This statement puzzles me a than a bit - until now I've thaught that the French «Siècle De Lumières» and the German "Aufklärung" were translated into English as "Age of the Enlightened".


Or simply "The Enlightenment" Certainly thinkers and writers from all over Western Europe contributed to it. However there were two distinct branches to it with detectably different emphasis in their ideas and writings.

The first, the French/German Enlightenment, began among others with Montaigne and later the Encyclopedists, particularly Diderot, and as well the works of Pascal, Descartes, Rosseau and Voltaire.

The second in England and Scotland was principally represented by the works of John Locke, David Hume, Adam Smith, and even Edward Gibbon, author of Decline and Fall of the Roman Empire.

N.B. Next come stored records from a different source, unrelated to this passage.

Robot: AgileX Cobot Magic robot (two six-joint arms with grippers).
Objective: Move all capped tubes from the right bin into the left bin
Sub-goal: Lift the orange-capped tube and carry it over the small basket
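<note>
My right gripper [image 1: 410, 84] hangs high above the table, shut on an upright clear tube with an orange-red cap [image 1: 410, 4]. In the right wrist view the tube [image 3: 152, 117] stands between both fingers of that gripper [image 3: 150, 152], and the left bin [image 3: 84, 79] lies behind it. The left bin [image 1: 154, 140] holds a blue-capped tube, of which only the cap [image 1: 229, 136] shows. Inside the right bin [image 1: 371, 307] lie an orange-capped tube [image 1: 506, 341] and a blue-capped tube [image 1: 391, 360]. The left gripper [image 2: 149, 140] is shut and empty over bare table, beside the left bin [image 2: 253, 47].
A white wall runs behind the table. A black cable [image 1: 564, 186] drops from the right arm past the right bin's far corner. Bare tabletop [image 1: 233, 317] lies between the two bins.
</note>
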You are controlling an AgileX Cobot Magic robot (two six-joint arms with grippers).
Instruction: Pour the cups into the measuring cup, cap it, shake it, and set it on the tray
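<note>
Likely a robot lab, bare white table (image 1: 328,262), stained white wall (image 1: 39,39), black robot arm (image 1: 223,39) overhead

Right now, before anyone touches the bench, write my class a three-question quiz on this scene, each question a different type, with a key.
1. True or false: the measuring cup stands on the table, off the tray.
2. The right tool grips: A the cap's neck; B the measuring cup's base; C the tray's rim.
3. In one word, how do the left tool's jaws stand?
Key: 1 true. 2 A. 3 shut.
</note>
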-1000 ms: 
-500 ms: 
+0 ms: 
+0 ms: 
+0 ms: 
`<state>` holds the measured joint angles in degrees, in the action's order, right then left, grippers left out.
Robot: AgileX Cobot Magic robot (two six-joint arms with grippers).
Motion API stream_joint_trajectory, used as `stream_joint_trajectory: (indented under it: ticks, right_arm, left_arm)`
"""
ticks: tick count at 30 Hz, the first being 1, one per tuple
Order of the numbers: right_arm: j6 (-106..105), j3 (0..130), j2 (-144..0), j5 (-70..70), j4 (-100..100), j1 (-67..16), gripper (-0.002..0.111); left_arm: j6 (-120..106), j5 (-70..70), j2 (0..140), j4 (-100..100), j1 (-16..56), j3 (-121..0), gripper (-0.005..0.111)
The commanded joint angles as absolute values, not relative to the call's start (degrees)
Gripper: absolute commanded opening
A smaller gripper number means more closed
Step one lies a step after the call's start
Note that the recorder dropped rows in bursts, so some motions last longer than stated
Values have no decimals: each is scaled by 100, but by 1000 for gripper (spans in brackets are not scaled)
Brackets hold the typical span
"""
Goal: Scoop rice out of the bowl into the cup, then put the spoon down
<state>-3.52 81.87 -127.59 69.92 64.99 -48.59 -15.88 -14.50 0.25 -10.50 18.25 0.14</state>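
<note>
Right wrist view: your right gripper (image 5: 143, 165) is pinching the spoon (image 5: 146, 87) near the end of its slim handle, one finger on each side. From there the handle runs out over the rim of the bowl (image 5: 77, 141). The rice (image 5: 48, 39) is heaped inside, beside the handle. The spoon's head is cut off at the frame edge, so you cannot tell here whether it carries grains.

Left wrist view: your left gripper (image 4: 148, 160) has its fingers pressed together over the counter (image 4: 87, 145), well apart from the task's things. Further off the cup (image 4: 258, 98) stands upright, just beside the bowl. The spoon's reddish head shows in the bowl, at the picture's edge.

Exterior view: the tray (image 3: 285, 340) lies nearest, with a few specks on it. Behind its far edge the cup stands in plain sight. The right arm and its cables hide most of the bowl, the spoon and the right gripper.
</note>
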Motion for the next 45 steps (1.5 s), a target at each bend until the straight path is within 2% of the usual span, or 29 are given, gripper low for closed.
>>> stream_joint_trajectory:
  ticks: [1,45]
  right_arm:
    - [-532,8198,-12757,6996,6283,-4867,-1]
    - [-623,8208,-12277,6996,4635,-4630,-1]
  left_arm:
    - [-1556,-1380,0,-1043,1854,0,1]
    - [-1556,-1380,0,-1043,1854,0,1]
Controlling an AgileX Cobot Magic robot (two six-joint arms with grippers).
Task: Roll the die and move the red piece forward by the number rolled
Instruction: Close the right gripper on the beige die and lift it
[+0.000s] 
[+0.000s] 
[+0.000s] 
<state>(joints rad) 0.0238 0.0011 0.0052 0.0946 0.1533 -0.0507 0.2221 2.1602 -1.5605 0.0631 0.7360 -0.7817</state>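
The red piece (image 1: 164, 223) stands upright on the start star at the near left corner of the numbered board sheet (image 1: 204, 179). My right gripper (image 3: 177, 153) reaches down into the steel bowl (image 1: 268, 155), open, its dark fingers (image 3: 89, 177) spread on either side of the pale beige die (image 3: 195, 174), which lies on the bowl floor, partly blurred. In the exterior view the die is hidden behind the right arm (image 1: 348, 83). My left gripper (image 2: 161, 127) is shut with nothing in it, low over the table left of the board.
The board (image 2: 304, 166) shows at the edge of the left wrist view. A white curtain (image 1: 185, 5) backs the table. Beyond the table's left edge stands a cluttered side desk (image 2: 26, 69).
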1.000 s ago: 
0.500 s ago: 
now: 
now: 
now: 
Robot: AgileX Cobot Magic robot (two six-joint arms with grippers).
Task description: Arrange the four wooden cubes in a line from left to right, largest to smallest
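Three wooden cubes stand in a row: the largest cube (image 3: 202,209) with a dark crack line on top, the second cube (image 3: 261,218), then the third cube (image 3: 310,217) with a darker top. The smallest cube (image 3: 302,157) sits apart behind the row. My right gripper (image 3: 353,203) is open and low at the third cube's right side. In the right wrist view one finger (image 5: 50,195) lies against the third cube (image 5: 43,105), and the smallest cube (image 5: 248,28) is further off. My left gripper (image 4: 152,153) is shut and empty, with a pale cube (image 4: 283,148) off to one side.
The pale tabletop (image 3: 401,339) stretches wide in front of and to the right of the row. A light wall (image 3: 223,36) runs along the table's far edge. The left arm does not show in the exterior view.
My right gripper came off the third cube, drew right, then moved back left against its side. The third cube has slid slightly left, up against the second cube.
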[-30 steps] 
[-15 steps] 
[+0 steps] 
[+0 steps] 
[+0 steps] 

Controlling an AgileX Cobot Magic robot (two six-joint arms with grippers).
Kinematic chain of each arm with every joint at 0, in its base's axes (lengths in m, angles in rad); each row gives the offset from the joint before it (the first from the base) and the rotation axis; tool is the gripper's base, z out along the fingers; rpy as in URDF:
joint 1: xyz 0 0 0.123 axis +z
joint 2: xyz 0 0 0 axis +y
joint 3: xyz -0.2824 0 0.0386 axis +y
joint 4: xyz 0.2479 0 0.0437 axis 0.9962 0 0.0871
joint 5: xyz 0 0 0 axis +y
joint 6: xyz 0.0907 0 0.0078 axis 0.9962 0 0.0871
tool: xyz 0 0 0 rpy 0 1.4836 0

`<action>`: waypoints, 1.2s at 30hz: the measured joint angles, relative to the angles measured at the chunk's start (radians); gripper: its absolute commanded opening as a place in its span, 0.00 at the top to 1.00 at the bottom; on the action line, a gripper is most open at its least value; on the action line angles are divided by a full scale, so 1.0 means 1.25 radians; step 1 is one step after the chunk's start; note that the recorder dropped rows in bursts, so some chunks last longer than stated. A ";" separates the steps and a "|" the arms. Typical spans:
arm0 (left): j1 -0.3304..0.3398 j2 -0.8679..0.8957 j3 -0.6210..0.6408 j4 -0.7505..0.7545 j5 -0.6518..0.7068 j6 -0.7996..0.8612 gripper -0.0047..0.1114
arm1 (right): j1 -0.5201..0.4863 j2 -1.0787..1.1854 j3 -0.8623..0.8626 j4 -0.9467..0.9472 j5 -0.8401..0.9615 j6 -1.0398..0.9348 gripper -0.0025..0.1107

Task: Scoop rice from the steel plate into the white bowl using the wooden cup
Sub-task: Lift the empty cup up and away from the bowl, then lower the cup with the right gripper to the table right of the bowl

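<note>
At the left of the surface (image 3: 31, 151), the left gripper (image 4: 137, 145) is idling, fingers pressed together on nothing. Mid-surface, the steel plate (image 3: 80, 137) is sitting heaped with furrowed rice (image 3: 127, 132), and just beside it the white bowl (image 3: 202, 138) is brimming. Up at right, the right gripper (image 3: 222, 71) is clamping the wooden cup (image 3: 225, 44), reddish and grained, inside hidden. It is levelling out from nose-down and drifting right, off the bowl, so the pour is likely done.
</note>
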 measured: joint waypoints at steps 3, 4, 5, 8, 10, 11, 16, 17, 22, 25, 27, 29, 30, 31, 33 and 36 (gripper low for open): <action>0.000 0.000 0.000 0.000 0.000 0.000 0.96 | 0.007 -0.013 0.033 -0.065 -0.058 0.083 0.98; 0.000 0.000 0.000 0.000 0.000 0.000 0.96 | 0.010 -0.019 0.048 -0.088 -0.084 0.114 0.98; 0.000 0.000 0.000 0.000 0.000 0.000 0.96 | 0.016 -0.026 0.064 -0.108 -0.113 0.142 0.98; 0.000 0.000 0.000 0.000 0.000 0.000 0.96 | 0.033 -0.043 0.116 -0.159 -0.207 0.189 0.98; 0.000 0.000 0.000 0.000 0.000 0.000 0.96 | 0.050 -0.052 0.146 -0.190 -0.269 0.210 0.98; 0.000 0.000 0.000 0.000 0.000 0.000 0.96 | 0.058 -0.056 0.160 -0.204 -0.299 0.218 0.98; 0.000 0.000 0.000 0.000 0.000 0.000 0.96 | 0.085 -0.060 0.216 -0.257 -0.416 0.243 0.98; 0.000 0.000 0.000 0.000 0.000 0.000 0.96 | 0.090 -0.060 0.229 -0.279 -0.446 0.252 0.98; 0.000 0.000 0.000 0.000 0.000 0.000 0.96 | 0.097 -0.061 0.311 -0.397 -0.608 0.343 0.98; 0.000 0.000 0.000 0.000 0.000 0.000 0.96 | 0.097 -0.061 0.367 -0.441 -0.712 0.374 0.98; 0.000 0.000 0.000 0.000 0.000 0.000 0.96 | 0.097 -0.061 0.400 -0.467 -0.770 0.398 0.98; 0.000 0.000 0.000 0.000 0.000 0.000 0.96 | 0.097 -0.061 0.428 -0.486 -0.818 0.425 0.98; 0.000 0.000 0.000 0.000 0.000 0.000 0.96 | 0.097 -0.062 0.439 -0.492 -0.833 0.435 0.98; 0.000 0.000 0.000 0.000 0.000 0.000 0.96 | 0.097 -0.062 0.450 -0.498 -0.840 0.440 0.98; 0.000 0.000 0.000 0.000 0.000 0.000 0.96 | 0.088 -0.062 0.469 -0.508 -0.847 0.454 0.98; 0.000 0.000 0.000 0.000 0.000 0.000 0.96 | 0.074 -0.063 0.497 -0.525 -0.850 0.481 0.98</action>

Among the French (perhaps excluding Pascal) there was a relatively greater emphasis on pure reason and more abstract conceptions. The English/Scottish Enlightemnment emphasized more concrete features of life and also concepts of personal virtue in social affairs that permeated the writings if its principals. The founding fathers of the American revolution were most influenced by the English Enlightenment; those of thee French Revolution, their own. The different results speak for themselves.

Quote:
When you name from Germany the Great, you certainly can't forget the others like , Lessing, Kant., Goethe, Schiller, Herder, Mendelssohn ... etc who all are in the same group of "outstanding examples of the Enlightenement as others.


You are correct and omitting them was an error on my part.

Quote:
Your naming of Catherine the Great and Napoleon as belonging to this period/group is a bit ... unusual.


Not at all. Catherine and Friedrich with whom she corresponded, and later on Napoleon were all intellectual consumers and admirers of Enlightenment thought, particularly the French/German branch. At the same time all were tyrants who did not practice the ideas they embraced on an abstract level. They were aristocratic hypocrites.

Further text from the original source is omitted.